平成29年度 9月学位記授与式(卒業式)学長式辞
本日ここに、平成29年度駒澤大学・9月卒業式および法科大学院修了式を挙行するにあたり、一言式辞を申し述べます。
まずは、ご卒業・ご修了おめでとうございます。本学に入学以来、皆さんが、基礎から専門にわたる知識・技能、思考力・判断力・表現力、さらには問題にあたっての主体的な解決能力等々を身に付けられたことに対して、心より祝意を表するとともに、学位記を授与することにより、大学としてその能力と人格を保証し、証明したいと思います。
学士号・修士号の学位取得は、決して容易なことではありません。そのことは、他ならぬ皆さん一人ひとりが実感されていると思います。まさに、大学生活を通して注いだ努力の結晶であり、成長の証しです。入学時のご自分を振り返ってみてください。駒澤大学に所属し、学び、活動することに、不安と相半ばしつつも、夢と希望を抱いてスタートされたと思います。そして、進級を重ねる中で、さまざまな出来事を経験されたことでしょう。授業であれ、課外活動であれ、アルバイトであれ、それらの経験は、何らかの形で、人との「出会い」の上に成り立っているはずです。とりわけ学内における、友人、先輩、教師、職員等との出会いは、建学の理念に育まれた伝統的な「駒澤文化」の中での邂逅です。それ故、皆さんは、知らず知らずのうちに、本学の歴史が培ってきた文化力を修得し継承してきたと言えましょう。

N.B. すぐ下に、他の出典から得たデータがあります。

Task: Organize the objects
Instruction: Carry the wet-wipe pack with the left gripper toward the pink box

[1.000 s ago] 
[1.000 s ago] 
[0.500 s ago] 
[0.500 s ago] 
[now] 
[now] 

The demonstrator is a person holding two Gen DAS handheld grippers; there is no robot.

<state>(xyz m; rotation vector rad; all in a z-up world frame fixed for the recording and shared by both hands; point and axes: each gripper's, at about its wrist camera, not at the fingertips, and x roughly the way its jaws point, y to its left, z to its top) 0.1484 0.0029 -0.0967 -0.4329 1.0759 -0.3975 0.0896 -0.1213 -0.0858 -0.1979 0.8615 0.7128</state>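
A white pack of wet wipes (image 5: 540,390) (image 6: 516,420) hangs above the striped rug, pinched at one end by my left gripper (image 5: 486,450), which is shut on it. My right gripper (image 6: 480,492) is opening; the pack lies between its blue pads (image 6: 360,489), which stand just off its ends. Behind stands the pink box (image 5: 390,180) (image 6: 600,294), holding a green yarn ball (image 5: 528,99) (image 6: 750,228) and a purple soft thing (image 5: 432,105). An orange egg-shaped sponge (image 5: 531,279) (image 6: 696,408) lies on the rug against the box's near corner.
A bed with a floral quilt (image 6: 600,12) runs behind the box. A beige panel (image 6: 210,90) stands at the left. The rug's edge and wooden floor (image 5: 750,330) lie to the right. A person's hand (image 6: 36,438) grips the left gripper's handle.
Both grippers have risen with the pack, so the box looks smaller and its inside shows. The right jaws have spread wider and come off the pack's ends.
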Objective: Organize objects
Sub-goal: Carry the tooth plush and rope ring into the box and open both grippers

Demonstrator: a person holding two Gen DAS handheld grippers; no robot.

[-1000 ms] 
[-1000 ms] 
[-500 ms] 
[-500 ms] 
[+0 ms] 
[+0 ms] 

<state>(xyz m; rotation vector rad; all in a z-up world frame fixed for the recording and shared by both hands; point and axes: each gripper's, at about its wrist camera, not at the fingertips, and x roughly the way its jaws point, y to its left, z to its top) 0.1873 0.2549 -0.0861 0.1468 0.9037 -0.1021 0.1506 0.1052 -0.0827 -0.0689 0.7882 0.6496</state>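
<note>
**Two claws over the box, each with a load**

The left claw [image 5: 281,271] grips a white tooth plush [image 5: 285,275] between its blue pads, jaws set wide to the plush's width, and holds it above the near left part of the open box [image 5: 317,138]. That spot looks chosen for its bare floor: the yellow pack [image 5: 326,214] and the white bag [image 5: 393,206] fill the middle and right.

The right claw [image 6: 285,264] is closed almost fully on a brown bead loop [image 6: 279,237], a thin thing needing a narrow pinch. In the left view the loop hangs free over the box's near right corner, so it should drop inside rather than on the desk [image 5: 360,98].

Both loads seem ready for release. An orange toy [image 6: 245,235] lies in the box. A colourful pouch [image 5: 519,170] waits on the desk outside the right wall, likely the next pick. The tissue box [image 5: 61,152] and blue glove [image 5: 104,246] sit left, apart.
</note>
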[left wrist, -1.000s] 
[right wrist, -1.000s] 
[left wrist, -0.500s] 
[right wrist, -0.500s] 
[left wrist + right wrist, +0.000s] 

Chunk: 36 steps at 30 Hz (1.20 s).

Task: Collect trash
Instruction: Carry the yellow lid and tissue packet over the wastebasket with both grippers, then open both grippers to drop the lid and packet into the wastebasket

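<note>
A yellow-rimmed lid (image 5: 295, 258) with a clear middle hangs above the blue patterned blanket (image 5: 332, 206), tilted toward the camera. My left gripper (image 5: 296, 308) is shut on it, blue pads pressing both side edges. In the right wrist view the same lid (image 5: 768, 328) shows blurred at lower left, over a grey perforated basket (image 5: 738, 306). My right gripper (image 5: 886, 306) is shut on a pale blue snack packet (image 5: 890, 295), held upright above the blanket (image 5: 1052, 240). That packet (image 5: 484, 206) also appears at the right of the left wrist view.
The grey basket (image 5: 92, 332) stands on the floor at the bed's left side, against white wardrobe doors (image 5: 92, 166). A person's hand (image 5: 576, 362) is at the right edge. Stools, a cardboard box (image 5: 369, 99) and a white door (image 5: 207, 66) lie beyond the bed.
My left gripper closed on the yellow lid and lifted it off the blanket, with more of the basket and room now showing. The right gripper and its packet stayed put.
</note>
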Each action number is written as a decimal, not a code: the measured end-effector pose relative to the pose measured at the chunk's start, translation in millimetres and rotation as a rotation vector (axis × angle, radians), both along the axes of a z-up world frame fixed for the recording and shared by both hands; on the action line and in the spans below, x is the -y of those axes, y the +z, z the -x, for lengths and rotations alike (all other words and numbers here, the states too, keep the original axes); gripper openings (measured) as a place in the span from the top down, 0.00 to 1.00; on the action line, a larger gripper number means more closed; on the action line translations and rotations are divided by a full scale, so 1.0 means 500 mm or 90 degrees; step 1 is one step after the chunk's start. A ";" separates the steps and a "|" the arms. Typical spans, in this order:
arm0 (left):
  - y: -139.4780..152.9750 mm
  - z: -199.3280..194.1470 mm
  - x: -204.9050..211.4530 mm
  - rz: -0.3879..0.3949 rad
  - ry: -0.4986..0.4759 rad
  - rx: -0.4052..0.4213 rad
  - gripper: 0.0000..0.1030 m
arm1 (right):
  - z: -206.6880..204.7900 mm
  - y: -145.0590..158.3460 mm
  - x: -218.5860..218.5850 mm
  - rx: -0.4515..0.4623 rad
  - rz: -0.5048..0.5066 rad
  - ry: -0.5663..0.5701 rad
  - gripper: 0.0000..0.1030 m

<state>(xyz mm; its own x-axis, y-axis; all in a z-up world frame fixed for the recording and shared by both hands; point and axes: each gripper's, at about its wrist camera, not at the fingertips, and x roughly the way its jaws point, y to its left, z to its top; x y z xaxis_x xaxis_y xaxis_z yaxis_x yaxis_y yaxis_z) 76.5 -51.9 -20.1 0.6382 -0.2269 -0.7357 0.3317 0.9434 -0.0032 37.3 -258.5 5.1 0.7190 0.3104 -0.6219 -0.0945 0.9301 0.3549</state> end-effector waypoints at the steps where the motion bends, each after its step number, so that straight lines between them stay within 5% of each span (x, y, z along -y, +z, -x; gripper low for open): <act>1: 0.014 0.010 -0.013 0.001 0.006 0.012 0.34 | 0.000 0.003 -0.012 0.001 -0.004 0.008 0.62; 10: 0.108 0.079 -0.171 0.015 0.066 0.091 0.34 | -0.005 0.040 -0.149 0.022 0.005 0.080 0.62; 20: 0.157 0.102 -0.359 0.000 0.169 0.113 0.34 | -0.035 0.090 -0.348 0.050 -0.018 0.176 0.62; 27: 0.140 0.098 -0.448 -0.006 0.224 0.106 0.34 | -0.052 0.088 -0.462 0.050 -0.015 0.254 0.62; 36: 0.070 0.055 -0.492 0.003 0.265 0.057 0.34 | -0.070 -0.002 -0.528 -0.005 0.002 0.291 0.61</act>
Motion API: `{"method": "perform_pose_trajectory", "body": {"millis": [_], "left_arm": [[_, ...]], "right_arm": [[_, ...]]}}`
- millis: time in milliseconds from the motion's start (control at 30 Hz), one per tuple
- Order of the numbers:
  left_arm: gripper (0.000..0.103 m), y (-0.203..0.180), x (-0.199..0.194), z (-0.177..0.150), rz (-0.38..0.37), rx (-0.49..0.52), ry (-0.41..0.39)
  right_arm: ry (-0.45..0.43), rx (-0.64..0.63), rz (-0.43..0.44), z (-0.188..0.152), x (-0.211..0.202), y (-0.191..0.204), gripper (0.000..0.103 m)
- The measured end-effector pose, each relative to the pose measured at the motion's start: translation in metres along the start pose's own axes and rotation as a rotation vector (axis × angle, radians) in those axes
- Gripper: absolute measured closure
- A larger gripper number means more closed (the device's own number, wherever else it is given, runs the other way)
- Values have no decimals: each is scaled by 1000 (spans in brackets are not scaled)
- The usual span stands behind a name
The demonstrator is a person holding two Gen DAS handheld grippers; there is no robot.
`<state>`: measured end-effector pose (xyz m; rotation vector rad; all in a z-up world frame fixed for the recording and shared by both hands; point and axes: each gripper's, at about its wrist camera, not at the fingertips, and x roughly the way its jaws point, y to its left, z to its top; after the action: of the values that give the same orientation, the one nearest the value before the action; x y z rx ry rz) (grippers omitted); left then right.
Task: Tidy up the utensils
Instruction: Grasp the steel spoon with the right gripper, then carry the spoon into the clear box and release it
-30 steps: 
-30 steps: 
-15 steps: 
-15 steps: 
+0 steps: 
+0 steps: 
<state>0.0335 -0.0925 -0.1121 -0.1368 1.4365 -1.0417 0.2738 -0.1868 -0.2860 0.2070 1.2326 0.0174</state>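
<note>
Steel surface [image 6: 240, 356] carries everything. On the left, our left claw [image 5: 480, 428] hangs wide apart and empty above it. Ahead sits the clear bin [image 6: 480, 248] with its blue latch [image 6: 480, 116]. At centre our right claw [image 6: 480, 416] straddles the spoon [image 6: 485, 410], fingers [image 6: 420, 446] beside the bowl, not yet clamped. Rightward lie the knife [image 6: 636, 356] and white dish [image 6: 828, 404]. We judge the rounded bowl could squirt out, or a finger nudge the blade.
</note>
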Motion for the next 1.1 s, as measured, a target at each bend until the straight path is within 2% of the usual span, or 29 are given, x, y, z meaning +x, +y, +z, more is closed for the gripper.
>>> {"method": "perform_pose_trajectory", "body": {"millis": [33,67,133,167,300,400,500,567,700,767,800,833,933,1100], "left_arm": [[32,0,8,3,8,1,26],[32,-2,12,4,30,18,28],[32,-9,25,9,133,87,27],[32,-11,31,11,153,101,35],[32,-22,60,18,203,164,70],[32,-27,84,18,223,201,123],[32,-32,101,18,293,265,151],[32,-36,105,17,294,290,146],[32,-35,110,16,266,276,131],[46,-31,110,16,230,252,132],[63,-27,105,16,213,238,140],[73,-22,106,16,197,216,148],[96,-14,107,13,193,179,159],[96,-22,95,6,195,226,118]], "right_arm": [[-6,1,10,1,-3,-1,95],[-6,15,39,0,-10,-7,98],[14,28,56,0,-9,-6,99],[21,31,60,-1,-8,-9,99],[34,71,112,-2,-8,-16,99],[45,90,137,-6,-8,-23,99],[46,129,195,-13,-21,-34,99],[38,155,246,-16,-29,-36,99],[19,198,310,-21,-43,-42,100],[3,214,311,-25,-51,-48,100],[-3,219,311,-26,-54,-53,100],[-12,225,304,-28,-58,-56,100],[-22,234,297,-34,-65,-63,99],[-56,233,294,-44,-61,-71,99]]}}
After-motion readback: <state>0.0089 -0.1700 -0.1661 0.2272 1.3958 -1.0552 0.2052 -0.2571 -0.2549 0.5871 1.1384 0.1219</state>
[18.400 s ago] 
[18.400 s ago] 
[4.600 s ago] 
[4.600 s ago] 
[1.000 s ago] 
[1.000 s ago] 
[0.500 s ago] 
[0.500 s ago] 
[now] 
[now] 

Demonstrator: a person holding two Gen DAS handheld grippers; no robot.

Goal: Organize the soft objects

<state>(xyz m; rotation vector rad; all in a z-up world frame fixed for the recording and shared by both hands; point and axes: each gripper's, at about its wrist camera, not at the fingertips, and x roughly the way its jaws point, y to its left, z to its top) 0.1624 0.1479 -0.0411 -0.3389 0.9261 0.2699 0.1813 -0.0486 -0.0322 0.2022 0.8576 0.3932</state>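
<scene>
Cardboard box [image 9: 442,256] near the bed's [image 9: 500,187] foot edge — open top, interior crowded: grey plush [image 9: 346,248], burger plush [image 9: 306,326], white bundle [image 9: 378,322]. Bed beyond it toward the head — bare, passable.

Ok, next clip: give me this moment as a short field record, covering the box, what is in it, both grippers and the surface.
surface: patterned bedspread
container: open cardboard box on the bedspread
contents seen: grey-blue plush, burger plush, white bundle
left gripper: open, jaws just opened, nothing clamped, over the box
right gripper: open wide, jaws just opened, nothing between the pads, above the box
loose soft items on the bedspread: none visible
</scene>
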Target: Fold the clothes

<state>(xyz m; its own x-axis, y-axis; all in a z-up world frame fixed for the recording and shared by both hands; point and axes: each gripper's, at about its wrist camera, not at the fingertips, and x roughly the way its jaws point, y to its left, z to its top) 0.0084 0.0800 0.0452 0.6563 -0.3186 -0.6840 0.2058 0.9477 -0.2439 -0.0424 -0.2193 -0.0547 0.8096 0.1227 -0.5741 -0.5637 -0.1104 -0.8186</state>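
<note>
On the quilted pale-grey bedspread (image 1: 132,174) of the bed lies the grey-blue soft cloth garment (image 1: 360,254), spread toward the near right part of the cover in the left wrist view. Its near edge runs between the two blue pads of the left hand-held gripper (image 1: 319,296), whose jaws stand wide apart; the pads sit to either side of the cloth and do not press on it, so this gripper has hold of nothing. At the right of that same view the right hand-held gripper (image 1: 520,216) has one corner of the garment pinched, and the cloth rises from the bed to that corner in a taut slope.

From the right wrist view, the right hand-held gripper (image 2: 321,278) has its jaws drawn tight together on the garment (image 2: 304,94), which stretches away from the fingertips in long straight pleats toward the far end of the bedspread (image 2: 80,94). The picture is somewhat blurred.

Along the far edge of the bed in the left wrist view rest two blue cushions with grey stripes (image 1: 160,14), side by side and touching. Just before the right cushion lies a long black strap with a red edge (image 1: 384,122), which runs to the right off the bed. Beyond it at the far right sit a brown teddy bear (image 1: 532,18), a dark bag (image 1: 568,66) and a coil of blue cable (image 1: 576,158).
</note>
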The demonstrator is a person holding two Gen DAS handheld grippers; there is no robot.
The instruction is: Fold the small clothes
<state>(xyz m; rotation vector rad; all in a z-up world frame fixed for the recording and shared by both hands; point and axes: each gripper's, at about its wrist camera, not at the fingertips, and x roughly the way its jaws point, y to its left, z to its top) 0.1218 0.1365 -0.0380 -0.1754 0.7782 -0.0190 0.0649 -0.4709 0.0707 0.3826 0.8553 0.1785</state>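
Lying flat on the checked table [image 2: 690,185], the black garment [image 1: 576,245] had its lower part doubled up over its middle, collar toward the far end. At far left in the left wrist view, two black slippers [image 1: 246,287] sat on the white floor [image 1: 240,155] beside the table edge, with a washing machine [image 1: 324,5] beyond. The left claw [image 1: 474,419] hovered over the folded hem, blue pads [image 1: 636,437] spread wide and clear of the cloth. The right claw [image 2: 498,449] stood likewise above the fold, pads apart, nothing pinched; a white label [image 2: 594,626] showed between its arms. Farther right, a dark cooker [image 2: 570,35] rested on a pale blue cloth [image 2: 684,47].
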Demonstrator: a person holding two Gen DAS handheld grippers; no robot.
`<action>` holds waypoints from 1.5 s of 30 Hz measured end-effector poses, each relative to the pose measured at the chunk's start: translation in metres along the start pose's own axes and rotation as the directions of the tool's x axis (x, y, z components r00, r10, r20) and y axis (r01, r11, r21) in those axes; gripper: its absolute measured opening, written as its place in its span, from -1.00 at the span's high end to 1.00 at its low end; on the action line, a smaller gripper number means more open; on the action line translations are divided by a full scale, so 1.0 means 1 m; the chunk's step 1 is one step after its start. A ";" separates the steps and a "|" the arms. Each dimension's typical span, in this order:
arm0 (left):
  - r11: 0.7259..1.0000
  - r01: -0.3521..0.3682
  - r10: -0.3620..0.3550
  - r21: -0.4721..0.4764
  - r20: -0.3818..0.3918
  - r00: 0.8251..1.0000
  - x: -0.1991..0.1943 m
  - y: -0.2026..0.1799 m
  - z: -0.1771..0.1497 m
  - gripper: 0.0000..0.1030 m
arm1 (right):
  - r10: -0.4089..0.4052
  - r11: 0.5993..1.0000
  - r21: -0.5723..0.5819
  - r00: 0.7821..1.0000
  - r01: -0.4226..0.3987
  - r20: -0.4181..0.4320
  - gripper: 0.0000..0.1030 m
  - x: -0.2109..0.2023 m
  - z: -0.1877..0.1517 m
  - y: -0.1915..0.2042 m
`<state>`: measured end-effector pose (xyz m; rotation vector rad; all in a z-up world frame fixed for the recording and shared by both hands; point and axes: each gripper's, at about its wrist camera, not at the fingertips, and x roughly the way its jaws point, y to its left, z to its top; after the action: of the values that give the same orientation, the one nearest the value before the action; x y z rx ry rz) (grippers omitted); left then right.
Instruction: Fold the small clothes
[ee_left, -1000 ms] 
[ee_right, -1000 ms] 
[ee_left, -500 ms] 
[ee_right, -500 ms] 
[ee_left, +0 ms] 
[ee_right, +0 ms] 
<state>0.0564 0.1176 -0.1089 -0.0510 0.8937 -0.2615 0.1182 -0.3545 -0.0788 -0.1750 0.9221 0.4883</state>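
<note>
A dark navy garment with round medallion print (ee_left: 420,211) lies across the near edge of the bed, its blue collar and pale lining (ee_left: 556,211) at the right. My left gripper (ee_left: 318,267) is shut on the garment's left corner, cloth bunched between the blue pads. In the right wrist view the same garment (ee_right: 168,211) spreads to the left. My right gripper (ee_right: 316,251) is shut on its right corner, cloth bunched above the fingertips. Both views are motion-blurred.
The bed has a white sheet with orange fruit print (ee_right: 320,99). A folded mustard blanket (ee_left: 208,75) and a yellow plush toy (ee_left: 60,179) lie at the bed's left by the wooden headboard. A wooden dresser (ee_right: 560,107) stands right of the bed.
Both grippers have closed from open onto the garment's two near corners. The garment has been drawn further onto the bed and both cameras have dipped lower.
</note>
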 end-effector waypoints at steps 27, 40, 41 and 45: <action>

ところで卒業という言葉は、英語でコメンスメント(commencement)と言います。「開始・スタート」という意味です。つまり、卒業は、人生の次のステージへの出発を意味しているのです。したがって、卒業はまた、「段階付け」を意味するグラデュエーション(graduation)でもあるわけです。そして、次なるステージ・段階へと皆さんを推し進める動力源こそ、本学で身に着けた教養であり専門的能力です。それらの財産を起動力として、皆さんは、新たな緒に就くことになります。初心にかえり、大学時代の経験・蓄積に自信を持ち、自分を信じ、各々の目標に向けて飛び立つよう念願します。
とはいえ、皆さんを待ち受ける社会は、安定的で予測可能な社会からはほど遠いのが現実と言わざるを得ません。国内における少子高齢化、厳しい格差社会、産業構造の激変、国外に目をやれば、経済のグローバル化、宗教や民族の対立、自国優先主義、さらに地球全体を見渡せば、地球温暖化などに起因する自然環境の急速な変化等々、何一つとして安定しているものはないでしょう。
しかし、このような時代に生きることで、夢を捨ててはなりません。ギリシャ神話に出てくる、かの「パンドラの箱」の話に想いを馳せてください。あらゆる災いを詰めた箱(壺)をパンドラが開けると、地上にそれらの災いが拡散してしまい、慌てて蓋を閉めたところ、箱には、希望だけが残っていたのです。箱の中に何故災いと希望が入り混じっていたかの解釈は諸説ありますが、ここでは、災いに屈せず生きるために、神が地上世界に希望を与えてくれたものと受け止めておきます。そう考えれば、希望は、人類に等しく施与された神の恵みであり、智恵であるということができましょう。
最後に、皆さんが本学を巣立ったのち、さまざまな経験を積み重ねて行く過程で、これまで述べてきたような夢と希望を持ち続け、各自の目指す道を見定め、弛まず漸進されることを祈念して、私の式辞を結びたいと思います。改めて、ご卒業おめでとうございます。